*Activity:*
Without reproducing any image, print the listing below exactly.
--- START ---
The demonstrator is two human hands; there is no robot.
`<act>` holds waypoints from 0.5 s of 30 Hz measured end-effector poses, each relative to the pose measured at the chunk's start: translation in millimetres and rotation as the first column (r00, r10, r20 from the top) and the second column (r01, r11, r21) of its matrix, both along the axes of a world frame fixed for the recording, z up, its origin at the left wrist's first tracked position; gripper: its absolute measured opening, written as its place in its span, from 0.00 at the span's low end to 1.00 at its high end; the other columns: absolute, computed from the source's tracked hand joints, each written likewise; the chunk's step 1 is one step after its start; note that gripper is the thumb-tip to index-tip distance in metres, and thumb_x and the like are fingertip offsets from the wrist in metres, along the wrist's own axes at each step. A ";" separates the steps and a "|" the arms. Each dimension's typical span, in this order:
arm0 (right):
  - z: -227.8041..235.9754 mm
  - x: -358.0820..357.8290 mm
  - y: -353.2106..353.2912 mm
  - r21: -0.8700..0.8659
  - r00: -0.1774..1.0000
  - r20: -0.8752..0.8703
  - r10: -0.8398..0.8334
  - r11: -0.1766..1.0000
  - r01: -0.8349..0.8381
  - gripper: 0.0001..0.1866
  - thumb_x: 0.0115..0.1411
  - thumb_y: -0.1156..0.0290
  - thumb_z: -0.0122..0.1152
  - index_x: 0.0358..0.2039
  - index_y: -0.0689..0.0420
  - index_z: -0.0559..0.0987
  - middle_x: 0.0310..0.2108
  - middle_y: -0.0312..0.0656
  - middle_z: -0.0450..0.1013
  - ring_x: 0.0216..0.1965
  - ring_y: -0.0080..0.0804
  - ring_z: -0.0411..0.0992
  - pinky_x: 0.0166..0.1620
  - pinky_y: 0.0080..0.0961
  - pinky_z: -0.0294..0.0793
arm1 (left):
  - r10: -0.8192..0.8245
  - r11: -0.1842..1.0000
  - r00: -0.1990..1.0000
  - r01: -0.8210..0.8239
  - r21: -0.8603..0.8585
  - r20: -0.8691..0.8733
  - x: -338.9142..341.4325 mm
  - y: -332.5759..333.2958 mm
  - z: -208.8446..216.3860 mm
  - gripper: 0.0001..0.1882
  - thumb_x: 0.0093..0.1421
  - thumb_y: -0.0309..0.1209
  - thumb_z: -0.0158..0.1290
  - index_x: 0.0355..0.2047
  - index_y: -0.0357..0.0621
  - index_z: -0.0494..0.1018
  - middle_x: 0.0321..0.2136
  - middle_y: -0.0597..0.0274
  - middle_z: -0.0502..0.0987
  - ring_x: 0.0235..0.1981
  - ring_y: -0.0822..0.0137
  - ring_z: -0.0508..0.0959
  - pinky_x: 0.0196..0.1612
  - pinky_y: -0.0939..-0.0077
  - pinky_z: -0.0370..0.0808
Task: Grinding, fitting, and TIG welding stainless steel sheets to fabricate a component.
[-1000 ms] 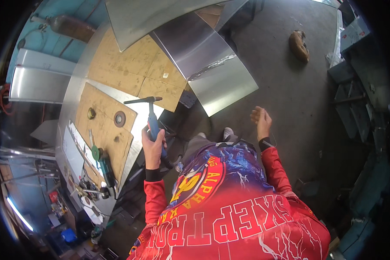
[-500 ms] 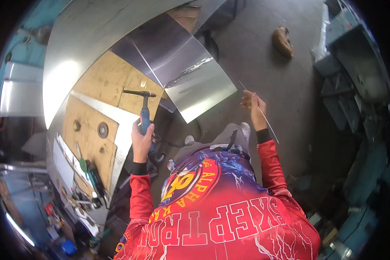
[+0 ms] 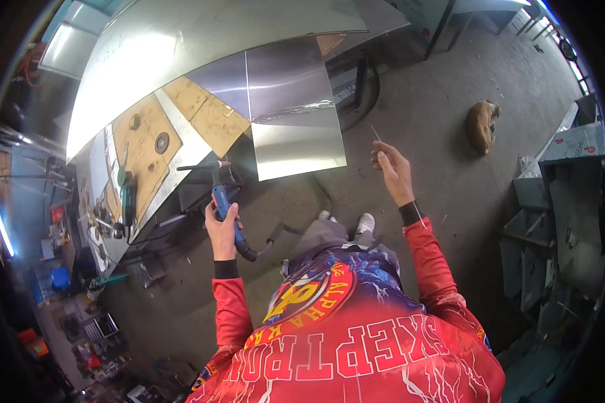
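My left hand (image 3: pixel 222 230) is wrapped round the blue handle of a TIG welding torch (image 3: pixel 220 195). The torch head shows just off the edge of the bench, left of the bent metal sheet, and its dark hose (image 3: pixel 267 243) trails to the right below the hand. In front of my right side, my right hand (image 3: pixel 393 176) pinches a thin filler rod (image 3: pixel 375 133), which runs along the palm and past the wrist. Between the hands and farther off, a shiny metal sheet (image 3: pixel 299 146) juts over the bench edge; neither hand touches it.
A large metal sheet (image 3: pixel 181 40) covers the bench's far part. Plywood (image 3: pixel 138 138) bears a grinding disc (image 3: pixel 162 142), with a green angle grinder (image 3: pixel 128 198) nearby. A brown dog (image 3: pixel 480 127) lies on the floor at right. Metal cabinets (image 3: pixel 571 188) stand at the right edge.
The view has turned, so the bench and dog sit differently in it. The torch head no longer overlaps the plywood and shows off the bench edge. Both hands keep their holds.
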State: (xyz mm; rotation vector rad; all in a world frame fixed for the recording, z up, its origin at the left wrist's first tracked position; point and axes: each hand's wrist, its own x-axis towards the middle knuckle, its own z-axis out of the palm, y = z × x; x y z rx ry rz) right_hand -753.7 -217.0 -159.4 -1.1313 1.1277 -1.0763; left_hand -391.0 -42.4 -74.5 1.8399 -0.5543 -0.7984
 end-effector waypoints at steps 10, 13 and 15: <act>3.5 29.0 -39.9 -0.121 0.939 -0.179 0.295 0.940 -0.319 0.17 0.73 0.65 0.49 0.50 0.60 0.81 0.38 0.39 0.71 0.37 0.27 0.71 0.44 0.25 0.72 | 0.078 0.994 0.994 -0.083 0.074 0.073 -29.9 17.4 -13.2 0.23 0.63 0.32 0.61 0.56 0.35 0.72 0.33 0.64 0.77 0.28 0.73 0.78 0.25 0.76 0.79; -4.8 27.0 -65.7 -0.125 0.917 -0.184 0.353 0.917 -0.378 0.18 0.72 0.63 0.48 0.52 0.58 0.80 0.38 0.41 0.70 0.37 0.31 0.70 0.44 0.28 0.71 | 0.120 0.986 0.975 -0.139 0.093 0.187 -55.0 17.4 -13.0 0.30 0.66 0.30 0.57 0.66 0.38 0.63 0.33 0.63 0.78 0.26 0.73 0.79 0.23 0.78 0.78; -18.2 32.5 -90.1 -0.107 0.925 -0.134 0.355 0.923 -0.369 0.17 0.72 0.63 0.49 0.51 0.60 0.79 0.38 0.42 0.73 0.38 0.30 0.72 0.45 0.27 0.72 | 0.113 0.976 0.928 -0.171 0.137 0.355 -62.1 16.3 -18.9 0.36 0.67 0.28 0.55 0.72 0.45 0.53 0.30 0.62 0.77 0.21 0.73 0.78 0.20 0.79 0.75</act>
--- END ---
*Result of this exercise:*
The demonstrator is two human hands; there is no robot.
`<act>` holds waypoints from 0.5 s of 30 Hz measured end-effector poses, each relative to the pose measured at the chunk's start: translation in millimetres and rotation as the first column (r00, r10, r20 from the top) and the second column (r01, r11, r21) of its matrix, both along the axes of a world frame fixed for the recording, z up, its origin at the left wrist's first tracked position; gripper: its absolute measured opening, written as its place in its span, from 0.00 at the span's low end to 1.00 at its high end; the other columns: absolute, computed from the source's tracked hand joints, each written likewise; the chunk's step 1 is one step after its start; note that gripper is the thumb-tip to index-tip distance in metres, and thumb_x and the like are fingertip offsets from the wrist in metres, along the wrist's own axes at each step. A ";" separates the steps and a "|" the arms. Each dimension's typical span, in this order:
arm0 (right):
  - z: -227.8041..235.9754 mm
  - x: -358.0820..357.8290 mm
  - y: -353.2106..353.2912 mm
  - r21: -0.8700..0.8659
  - r00: -0.1774..1.0000
  - r20: -0.8752..0.8703
  - r10: -0.8398..0.8334
  - r11: -0.1766..1.0000
  - r01: -0.8349..0.8381
  - gripper: 0.0001..0.1866
  - thumb_x: 0.0115..0.1411
  - thumb_y: -0.1156..0.0290
  - thumb_z: -0.0122..0.1152
  - index_x: 0.0358..0.2039
  - index_y: -0.0689..0.0420
  - index_z: -0.0559..0.0987
  - middle_x: 0.0310..0.2108
  - middle_y: -0.0312..0.0656
  - middle_z: -0.0450..0.1013
  - ring_x: 0.0216..0.1965
  - ring_y: -0.0080..0.0804
  - ring_z: -0.0411..0.0992
  - pinky_x: 0.0166..0.1620
  - pinky_y: 0.0080..0.0961
  - pinky_z: -0.0294..0.0793
arm1 (left):
  - r10: -0.8192..0.8245
  - r11: -0.1842..1.0000
  - r00: -0.1990..1.0000
  - r01: -0.8210..0.8239
  - r21: -0.8603..0.8585
  - r20: -0.8691..0.8733
  - x: -338.9142..341.4325 mm
  - y: -332.5759..333.2958 mm
  - z: -208.8446..216.3860 mm
  - gripper: 0.0001..0.1882
  - thumb_x: 0.0093..0.1421
  - thumb_y: -0.0309..0.1209
  - thumb_z: -0.0158..0.1290
  - index_x: 0.0355..0.2047
  - index_y: -0.0357..0.0621
  - index_z: -0.0494..0.1018
  - middle_x: 0.0321..0.2136
  - middle_y: -0.0597..0.0274
  - middle_z: -0.0502..0.0987
  - ring_x: 0.0235..0.1981
  - ring_y: -0.0822..0.0137
  - ring_z: -0.0508..0.0959
  - pinky_x: 0.0196..0.1612
  - pinky_y: -0.0939..-0.0077
  - pinky_z: -0.0370..0.0808
Task: Grinding, fitting, and TIG welding stainless steel sheets to fabricate a component.
[-1000 ms] 
[-500 ms] 
[+0 ms] 
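My left hand (image 3: pixel 222 230) is wrapped round the blue handle of a TIG welding torch (image 3: pixel 220 195). The torch head shows just off the edge of the bench, left of the bent metal sheet, and its dark hose (image 3: pixel 267 243) trails to the right below the hand. In front of my right side, my right hand (image 3: pixel 393 176) pinches a thin filler rod (image 3: pixel 375 133), which runs along the palm and past the wrist. Between the hands and farther off, a shiny metal sheet (image 3: pixel 299 146) juts over the bench edge; neither hand touches it.
A large metal sheet (image 3: pixel 181 40) covers the bench's far part. Plywood (image 3: pixel 138 138) bears a grinding disc (image 3: pixel 162 142), with a green angle grinder (image 3: pixel 128 198) nearby. A brown dog (image 3: pixel 480 127) lies on the floor at right. Metal cabinets (image 3: pixel 571 188) stand at the right edge.
The view has turned, so the bench and dog sit differently in it. The torch head no longer overlaps the plywood and shows off the bench edge. Both hands keep their holds.
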State: (xyz mm; rotation vector rad; all in a world frame fixed for the recording, z up, its origin at the left wrist's first tracked position; point and axes: each hand's wrist, its own x-axis towards the middle knuckle, its own z-axis out of the palm, y = z × x; x y z rx ry rz) right_hand -753.7 -217.0 -159.4 -1.1313 1.1277 -1.0763; left_hand -391.0 -42.4 -74.5 1.8399 -0.5543 -0.7984
 end-effector waypoints at steps 10, 13 and 15: <act>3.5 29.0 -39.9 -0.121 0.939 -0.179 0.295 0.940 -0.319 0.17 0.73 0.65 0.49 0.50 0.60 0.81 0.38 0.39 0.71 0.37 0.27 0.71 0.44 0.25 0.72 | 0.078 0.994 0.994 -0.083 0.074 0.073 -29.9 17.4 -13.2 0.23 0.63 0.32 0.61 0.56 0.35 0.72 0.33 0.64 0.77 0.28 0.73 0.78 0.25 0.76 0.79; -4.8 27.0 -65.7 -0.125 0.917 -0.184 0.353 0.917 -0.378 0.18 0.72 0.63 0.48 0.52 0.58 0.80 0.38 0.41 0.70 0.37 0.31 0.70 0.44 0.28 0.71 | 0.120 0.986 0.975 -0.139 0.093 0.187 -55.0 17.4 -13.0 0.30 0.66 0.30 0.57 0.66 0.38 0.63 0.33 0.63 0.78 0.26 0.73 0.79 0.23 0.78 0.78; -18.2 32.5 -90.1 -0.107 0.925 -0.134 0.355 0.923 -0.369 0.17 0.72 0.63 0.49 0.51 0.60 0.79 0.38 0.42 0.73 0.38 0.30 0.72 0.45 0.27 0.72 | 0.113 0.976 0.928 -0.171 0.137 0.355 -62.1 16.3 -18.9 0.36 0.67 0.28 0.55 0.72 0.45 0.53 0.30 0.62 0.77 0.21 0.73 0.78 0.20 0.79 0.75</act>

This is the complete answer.